** EXERCISE PROMPT **
Scan the material for the word "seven", and copy each line where it shows up.

** EXERCISE DATA **
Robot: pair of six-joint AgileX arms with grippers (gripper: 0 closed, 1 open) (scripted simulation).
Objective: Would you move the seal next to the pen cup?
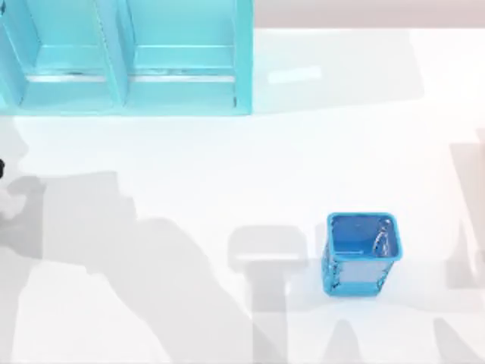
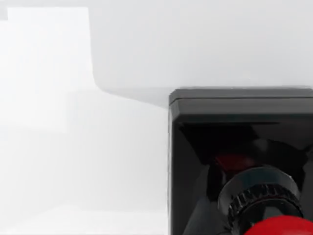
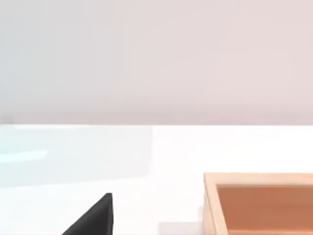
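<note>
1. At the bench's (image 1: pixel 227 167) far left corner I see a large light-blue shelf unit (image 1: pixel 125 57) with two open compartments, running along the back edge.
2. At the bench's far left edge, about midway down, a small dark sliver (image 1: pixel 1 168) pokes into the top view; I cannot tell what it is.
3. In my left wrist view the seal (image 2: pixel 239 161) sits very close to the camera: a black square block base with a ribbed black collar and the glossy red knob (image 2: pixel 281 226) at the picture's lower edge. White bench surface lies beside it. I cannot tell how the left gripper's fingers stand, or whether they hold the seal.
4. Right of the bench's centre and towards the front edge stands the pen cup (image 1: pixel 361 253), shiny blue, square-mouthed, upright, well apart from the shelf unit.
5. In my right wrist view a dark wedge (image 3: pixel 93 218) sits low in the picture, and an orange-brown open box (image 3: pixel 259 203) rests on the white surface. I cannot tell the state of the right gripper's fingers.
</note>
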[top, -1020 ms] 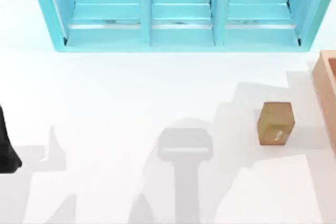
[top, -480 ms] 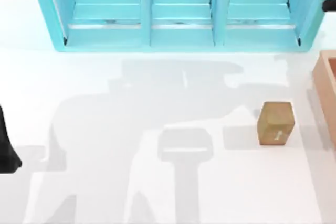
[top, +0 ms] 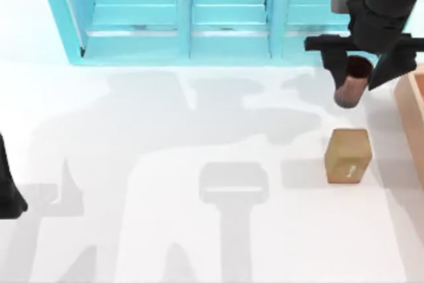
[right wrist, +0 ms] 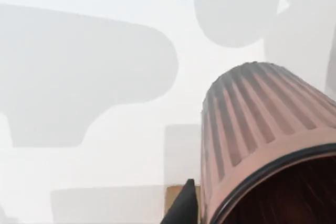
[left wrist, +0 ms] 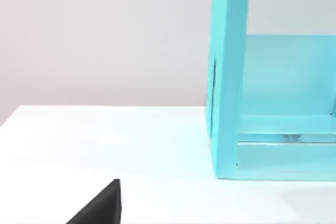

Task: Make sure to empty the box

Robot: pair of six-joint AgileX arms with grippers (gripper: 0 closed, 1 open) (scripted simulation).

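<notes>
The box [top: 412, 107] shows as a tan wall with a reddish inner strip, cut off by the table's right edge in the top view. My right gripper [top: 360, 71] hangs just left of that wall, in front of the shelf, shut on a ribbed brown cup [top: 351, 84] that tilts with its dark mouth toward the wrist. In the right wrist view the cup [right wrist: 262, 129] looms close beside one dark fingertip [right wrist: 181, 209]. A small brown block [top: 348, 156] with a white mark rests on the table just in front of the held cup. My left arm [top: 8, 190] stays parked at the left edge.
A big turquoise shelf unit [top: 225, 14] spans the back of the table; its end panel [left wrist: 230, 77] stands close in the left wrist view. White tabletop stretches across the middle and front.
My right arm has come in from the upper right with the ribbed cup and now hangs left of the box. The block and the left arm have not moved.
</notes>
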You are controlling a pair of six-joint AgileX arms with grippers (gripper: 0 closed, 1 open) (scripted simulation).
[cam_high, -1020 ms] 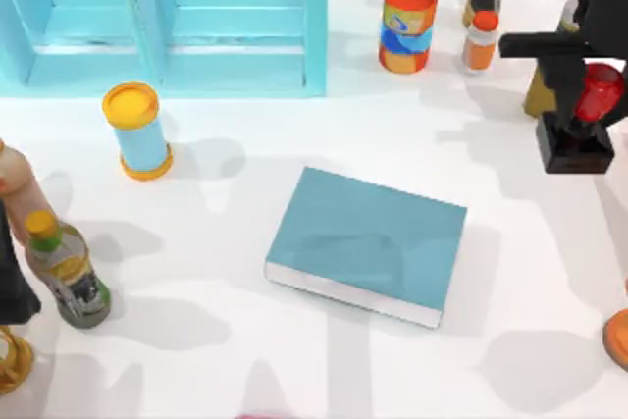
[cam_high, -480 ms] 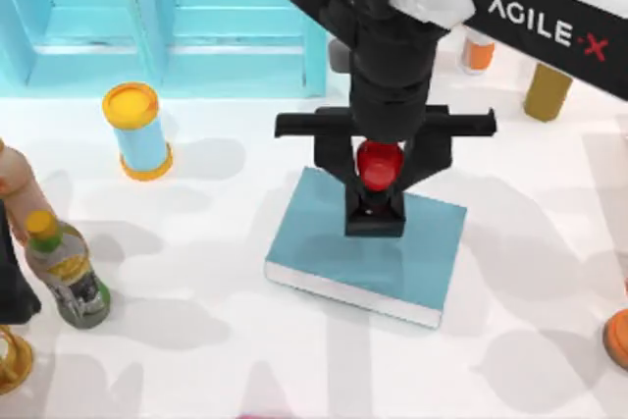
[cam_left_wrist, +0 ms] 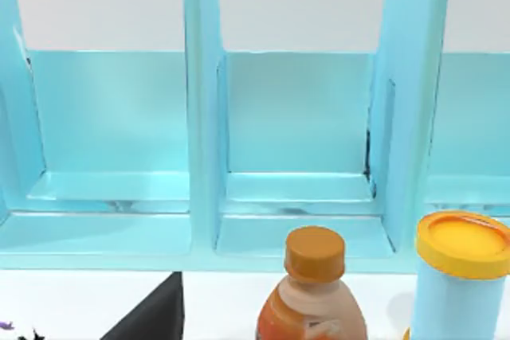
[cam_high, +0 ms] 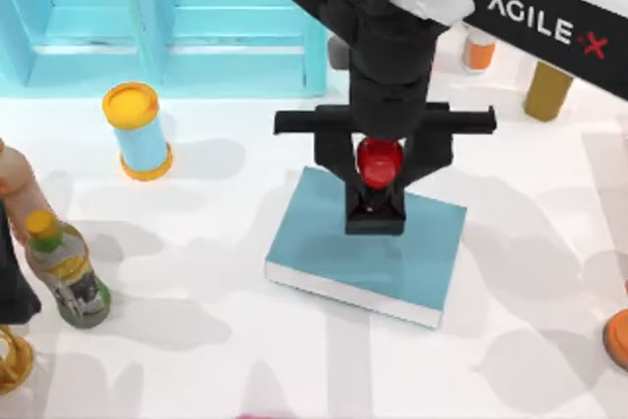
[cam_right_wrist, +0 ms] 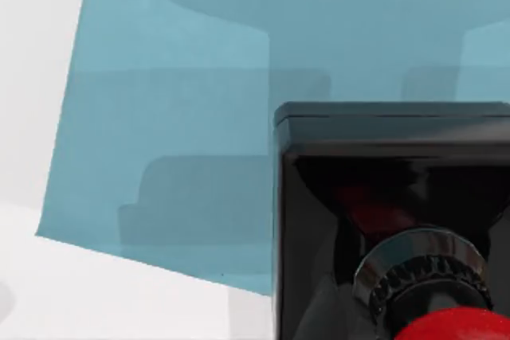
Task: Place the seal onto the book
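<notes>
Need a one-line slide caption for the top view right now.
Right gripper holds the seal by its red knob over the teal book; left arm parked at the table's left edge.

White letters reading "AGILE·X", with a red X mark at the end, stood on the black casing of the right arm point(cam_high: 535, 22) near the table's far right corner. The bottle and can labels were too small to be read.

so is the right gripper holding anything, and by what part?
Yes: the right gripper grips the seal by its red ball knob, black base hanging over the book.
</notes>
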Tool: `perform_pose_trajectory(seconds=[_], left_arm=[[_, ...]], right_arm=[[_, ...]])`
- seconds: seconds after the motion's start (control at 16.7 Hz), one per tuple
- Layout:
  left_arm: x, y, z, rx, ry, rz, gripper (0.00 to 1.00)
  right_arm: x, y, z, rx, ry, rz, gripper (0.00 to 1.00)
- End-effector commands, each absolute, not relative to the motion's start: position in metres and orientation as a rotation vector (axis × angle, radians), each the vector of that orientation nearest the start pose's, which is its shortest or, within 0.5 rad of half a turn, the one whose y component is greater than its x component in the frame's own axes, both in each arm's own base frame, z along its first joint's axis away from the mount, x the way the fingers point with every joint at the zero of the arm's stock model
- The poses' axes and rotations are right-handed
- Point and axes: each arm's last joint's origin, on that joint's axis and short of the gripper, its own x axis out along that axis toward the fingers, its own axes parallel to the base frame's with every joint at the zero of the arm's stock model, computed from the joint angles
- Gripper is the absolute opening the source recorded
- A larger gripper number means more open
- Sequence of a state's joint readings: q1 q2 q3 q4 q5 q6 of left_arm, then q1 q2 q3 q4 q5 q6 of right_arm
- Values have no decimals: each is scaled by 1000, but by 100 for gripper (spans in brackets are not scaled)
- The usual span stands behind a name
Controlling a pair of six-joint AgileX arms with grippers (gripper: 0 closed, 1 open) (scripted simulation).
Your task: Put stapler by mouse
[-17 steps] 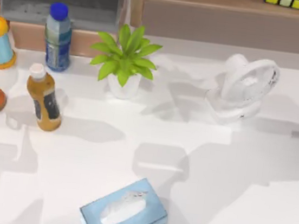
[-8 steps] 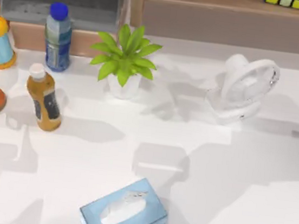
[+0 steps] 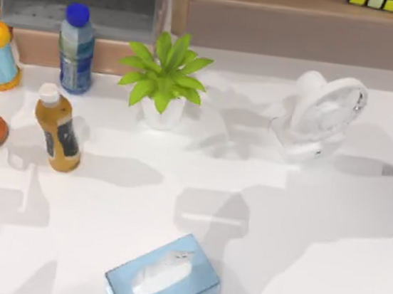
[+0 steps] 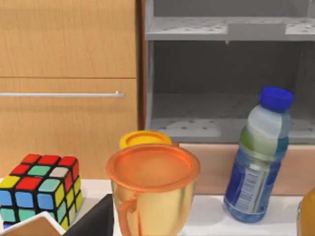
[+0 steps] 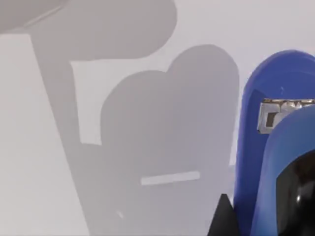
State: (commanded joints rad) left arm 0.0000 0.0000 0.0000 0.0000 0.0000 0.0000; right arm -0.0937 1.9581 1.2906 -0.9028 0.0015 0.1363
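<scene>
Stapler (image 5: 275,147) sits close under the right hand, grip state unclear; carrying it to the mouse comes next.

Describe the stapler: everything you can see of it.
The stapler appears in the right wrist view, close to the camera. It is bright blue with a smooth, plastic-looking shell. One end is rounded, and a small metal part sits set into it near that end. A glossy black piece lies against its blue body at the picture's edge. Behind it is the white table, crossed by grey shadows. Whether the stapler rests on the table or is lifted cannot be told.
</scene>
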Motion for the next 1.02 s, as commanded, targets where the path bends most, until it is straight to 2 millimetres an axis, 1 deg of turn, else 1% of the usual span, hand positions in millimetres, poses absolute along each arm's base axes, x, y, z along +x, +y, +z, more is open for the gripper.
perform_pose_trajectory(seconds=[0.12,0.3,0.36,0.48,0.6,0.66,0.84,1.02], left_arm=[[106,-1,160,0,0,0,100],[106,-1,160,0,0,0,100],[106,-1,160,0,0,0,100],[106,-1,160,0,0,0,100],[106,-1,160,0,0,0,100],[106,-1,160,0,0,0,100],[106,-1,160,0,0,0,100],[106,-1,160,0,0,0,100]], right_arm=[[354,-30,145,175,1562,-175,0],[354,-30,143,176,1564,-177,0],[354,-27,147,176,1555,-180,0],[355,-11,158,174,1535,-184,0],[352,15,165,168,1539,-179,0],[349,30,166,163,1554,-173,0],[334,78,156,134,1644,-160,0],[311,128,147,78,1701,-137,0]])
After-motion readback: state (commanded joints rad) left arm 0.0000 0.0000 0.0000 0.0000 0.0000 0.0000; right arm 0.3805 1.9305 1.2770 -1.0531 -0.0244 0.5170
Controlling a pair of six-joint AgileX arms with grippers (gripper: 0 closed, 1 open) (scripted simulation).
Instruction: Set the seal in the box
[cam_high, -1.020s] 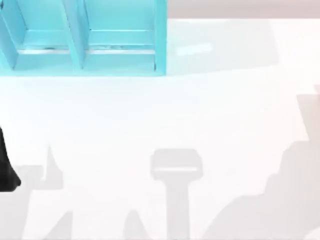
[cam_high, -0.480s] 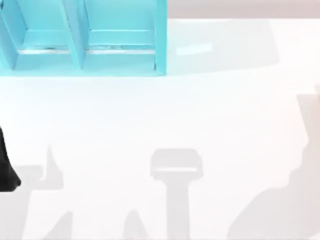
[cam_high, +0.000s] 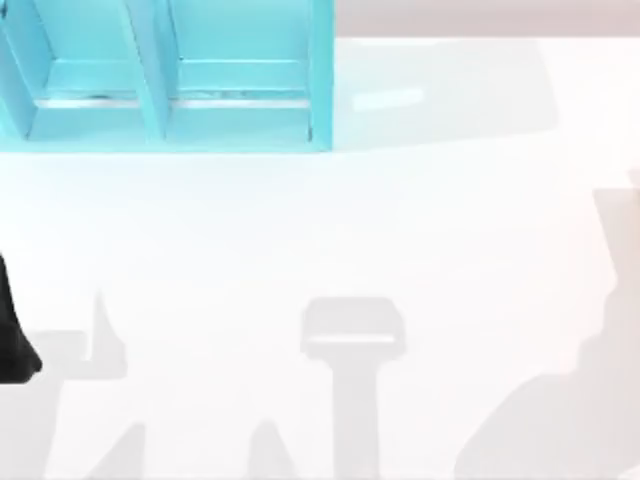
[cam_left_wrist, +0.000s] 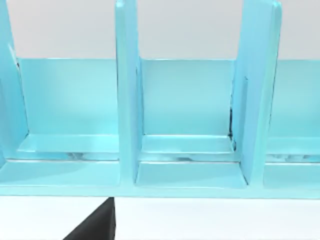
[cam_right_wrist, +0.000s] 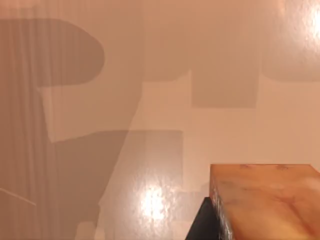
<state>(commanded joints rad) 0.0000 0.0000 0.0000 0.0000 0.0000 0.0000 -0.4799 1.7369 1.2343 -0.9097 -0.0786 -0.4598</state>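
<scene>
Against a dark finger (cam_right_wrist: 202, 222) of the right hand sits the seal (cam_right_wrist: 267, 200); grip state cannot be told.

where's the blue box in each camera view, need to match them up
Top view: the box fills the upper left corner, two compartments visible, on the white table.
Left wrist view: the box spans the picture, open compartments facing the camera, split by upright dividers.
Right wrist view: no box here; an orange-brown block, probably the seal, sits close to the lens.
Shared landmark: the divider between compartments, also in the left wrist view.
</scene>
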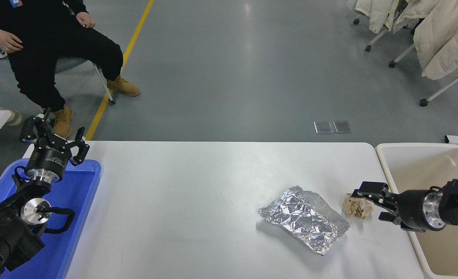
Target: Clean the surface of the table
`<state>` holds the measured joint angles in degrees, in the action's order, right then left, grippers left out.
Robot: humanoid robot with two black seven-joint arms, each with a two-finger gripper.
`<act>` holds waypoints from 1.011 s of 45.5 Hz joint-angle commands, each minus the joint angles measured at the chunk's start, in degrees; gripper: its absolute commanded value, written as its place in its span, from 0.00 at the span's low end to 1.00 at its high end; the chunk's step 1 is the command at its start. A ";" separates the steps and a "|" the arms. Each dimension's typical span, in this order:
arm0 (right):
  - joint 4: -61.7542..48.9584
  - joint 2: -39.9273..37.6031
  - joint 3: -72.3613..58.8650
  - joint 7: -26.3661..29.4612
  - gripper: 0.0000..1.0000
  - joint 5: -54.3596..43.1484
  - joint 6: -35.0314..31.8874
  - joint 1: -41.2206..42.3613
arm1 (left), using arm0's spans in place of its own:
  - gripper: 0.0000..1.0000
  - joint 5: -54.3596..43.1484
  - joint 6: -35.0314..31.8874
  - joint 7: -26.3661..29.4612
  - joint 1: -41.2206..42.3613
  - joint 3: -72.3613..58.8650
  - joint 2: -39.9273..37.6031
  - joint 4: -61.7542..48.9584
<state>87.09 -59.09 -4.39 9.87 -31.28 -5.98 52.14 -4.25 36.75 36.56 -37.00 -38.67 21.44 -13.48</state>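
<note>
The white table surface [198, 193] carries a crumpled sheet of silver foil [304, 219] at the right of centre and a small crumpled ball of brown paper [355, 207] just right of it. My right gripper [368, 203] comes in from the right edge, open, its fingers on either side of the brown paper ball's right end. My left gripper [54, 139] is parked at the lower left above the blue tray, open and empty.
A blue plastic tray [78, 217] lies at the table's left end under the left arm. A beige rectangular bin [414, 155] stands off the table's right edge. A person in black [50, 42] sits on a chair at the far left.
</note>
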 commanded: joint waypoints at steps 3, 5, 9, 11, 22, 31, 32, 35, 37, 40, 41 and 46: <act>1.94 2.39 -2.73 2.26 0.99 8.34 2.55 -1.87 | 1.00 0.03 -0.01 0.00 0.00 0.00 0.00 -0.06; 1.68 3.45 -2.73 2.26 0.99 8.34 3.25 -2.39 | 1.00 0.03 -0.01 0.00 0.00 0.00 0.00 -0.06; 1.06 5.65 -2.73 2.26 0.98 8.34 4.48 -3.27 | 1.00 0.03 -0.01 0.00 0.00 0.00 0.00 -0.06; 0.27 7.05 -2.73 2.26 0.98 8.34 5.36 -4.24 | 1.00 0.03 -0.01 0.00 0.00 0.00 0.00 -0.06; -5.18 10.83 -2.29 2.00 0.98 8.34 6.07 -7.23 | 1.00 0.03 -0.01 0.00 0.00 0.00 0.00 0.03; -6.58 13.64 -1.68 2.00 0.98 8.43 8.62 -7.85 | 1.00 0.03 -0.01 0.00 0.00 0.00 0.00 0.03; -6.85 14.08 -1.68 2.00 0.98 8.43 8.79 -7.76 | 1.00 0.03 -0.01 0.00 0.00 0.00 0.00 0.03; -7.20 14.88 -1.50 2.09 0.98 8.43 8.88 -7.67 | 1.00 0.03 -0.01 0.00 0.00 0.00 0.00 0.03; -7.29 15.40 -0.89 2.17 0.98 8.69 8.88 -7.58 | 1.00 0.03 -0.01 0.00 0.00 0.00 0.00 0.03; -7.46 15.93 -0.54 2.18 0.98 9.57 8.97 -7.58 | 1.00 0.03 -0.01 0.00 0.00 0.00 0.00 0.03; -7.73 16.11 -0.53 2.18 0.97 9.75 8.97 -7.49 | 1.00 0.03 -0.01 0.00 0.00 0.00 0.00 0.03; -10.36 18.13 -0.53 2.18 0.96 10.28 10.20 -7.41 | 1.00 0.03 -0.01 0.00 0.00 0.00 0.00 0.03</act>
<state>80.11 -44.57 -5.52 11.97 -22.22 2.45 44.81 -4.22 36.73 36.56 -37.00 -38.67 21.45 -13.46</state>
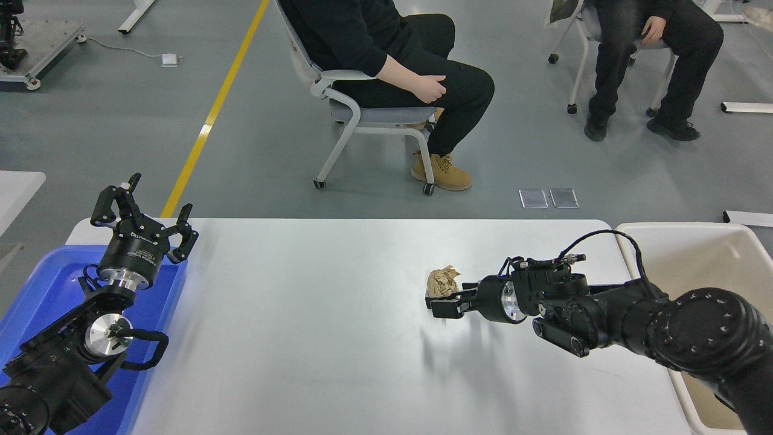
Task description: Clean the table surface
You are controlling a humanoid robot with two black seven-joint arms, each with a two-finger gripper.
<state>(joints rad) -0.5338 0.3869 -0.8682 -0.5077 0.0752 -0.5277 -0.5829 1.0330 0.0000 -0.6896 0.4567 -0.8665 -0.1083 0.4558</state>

** SOLUTION FOR THIS EXERCISE **
Robot: humanoid robot with two black seven-joint arms, each with a two-finger gripper.
You are controlling a humanoid robot with two black seven-joint arms, each with a two-finger gripper.

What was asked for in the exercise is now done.